Source data:
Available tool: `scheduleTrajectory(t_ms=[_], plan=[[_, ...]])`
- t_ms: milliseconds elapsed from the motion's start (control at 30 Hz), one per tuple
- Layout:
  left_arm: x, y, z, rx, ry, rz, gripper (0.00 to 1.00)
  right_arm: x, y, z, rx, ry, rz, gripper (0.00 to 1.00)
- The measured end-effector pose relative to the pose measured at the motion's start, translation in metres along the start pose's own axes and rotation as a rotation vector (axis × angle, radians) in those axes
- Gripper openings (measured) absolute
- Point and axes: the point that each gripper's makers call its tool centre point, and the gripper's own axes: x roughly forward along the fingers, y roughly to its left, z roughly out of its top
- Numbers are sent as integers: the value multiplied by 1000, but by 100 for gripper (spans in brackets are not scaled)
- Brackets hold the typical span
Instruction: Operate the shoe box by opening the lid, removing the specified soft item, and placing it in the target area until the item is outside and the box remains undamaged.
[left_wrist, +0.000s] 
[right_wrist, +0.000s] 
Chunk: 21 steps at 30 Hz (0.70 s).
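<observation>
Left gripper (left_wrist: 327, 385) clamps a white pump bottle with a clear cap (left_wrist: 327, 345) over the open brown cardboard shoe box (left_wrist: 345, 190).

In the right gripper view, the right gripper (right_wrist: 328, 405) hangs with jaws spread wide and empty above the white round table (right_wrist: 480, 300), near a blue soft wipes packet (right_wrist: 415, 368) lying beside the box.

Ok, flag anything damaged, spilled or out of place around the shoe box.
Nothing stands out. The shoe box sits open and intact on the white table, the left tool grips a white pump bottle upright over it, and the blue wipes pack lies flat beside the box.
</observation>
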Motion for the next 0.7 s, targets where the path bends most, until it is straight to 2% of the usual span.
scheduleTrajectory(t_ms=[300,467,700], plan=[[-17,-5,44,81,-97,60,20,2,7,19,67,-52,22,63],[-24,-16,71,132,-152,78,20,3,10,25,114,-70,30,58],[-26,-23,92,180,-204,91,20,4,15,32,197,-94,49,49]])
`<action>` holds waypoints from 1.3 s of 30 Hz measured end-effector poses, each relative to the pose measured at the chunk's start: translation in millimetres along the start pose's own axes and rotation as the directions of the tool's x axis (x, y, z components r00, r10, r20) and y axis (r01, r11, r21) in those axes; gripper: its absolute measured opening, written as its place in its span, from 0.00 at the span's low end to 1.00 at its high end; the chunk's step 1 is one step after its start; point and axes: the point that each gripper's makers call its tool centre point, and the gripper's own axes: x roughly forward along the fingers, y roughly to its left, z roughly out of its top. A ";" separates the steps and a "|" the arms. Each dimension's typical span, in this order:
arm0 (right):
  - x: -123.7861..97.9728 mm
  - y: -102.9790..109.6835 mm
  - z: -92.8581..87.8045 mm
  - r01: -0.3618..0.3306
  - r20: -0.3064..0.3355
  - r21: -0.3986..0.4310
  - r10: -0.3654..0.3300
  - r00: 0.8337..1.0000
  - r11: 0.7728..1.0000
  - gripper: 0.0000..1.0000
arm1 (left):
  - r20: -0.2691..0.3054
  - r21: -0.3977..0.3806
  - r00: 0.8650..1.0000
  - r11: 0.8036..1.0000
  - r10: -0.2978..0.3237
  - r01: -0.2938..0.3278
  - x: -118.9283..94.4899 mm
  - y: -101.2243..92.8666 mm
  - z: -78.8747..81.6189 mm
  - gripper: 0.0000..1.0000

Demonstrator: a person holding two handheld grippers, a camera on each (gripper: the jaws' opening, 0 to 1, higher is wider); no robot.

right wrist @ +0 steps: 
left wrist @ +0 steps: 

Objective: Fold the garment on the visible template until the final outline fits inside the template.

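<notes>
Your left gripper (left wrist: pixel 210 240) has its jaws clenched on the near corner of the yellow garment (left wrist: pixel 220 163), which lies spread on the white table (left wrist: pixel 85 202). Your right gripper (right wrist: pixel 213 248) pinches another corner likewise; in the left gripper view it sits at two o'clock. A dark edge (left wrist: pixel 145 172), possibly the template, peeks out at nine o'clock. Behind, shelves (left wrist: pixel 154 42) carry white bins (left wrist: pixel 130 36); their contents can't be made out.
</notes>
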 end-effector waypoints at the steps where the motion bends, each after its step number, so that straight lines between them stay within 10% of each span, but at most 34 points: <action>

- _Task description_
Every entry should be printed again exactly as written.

- _Answer to the problem_
Available tool: `scheduleTrajectory(t_ms=[_], plan=[[_, ...]])`
- t_ms: milliseconds elapsed from the motion's start (control at 30 Hz), one per tuple
- Layout:
  left_arm: x, y, z, rx, ry, rz, gripper (0.00 to 1.00)
  right_arm: x, y, z, rx, ry, rz, gripper (0.00 to 1.00)
- The measured end-effector pose relative to the pose measured at the motion's start, translation in metres along the start pose's own axes and rotation as a rotation vector (axis × angle, radians) in those axes
- Gripper openings (measured) absolute
- Point and axes: the point that each gripper's makers call its tool centre point, and the gripper's own axes: x roughly forward along the fingers, y roughly to its left, z roughly out of its top
- Numbers are sent as integers: the value multiplied by 1000, but by 100 for gripper (spans in brackets are not scaled)
- Brackets hold the typical span
Instruction: Operate the shoe box by opening the lid, removing the specified soft item, and placing it in the target area until the item is outside and the box remains undamaged.
[left_wrist, +0.000s] 
[right_wrist, +0.000s] 
Chunk: 21 steps at 30 Hz (0.70 s).
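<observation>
Left gripper (left_wrist: 327, 385) clamps a white pump bottle with a clear cap (left_wrist: 327, 345) over the open brown cardboard shoe box (left_wrist: 345, 190).

In the right gripper view, the right gripper (right_wrist: 328, 405) hangs with jaws spread wide and empty above the white round table (right_wrist: 480, 300), near a blue soft wipes packet (right_wrist: 415, 368) lying beside the box.

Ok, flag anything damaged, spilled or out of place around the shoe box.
Nothing stands out. The shoe box sits open and intact on the white table, the left tool grips a white pump bottle upright over it, and the blue wipes pack lies flat beside the box.
</observation>
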Motion for the next 0.7 s, targets where the path bends most, until it is straight to 2% of the usual span.
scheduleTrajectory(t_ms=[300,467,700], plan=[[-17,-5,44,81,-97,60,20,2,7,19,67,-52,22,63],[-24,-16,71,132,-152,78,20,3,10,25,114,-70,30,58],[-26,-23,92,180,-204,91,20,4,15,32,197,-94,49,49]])
`<action>` holds waypoints from 1.3 s of 30 Hz measured end-effector poses, each relative to the pose measured at the chunk's start: translation in millimetres along the start pose's own axes and rotation as the directions of the tool's x axis (x, y, z components r00, r10, r20) and y axis (r01, r11, r21) in those axes; gripper: its absolute measured opening, written as its place in its span, from 0.00 at the span's low end to 1.00 at its high end; the chunk's step 1 is one step after its start; point and axes: the point that each gripper's makers call its tool centre point, and the gripper's own axes: x roughly forward along the fingers, y roughly to its left, z roughly out of its top. A ";" separates the steps and a "|" the arms. Each dimension's typical span, in this order:
arm0 (right):
  - x: -123.7861..97.9728 mm
  - y: -102.9790..109.6835 mm
  - z: -92.8581..87.8045 mm
  - r01: -0.3618..0.3306
  - r20: -0.3064..0.3355
  - r21: -0.3986..0.4310
  - r10: -0.3654..0.3300
  - r00: 0.8337..1.0000
  - r11: 0.7728..1.0000
  - gripper: 0.0000..1.0000
arm1 (left):
  - r20: -0.2691..0.3054
  - r21: -0.3977..0.3806
  - r00: 0.8650..1.0000
  - r11: 0.8036..1.0000
  - r10: -0.2978..0.3237
  - r01: -0.2938..0.3278
  - x: -118.9283..94.4899 mm
  - y: -101.2243..92.8666 mm
  - z: -78.8747..81.6189 mm
  - gripper: 0.0000..1.0000

Demonstrator: a person holding two handheld grippers, a camera on each (gripper: the jaws' opening, 0 to 1, higher is wider); no robot.

right wrist @ +0 steps: 
left wrist @ +0 steps: 

Objective: Fold the garment on the visible template until the final outline fits inside the template.

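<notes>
Your left gripper (left wrist: pixel 210 240) has its jaws clenched on the near corner of the yellow garment (left wrist: pixel 220 163), which lies spread on the white table (left wrist: pixel 85 202). Your right gripper (right wrist: pixel 213 248) pinches another corner likewise; in the left gripper view it sits at two o'clock. A dark edge (left wrist: pixel 145 172), possibly the template, peeks out at nine o'clock. Behind, shelves (left wrist: pixel 154 42) carry white bins (left wrist: pixel 130 36); their contents can't be made out.
</notes>
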 end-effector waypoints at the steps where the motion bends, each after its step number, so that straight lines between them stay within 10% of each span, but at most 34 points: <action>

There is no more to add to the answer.